WHAT THE TASK ASKS —
Reproduce the listing verbatim.

● ● ●

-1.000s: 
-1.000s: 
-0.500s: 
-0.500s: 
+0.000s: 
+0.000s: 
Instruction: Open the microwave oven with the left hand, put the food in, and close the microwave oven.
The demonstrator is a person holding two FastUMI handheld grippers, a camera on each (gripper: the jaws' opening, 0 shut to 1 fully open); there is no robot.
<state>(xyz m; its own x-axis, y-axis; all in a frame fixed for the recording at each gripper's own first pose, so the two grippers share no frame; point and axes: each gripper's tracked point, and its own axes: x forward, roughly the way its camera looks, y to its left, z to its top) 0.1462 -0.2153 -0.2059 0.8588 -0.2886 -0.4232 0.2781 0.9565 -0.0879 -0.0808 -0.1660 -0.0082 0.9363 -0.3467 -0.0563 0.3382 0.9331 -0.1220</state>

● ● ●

SOLUTION TO THIS PROBLEM —
-1.000s: 
-1.000s: 
-0.500s: 
-0.500s: 
+0.000s: 
+0.000s: 
Instruction: Open the microwave oven with the left hand, put the food in, and close the microwave oven.
The demonstrator is a person holding two FastUMI handheld grippers, a camera on each (gripper: the jaws' opening, 0 shut to 1 fully open); there is no robot.
<state>(xyz m; its own x-axis, y-axis; all in a frame fixed for the recording at each gripper's own first pose, so the two grippers share no frame; point and axes: each gripper's tracked point, and its own axes: x forward, roughly the way its camera looks, y to its left, z to its top) 0.1462 -0.2153 -0.2059 0.8588 -0.2886 -0.4232 0.2781 0.9565 -0.0879 -0.0808 -0.1660 -0.0082 0.9363 -0.3467 -0.0563 0.3382 0.9331 -0.1220</state>

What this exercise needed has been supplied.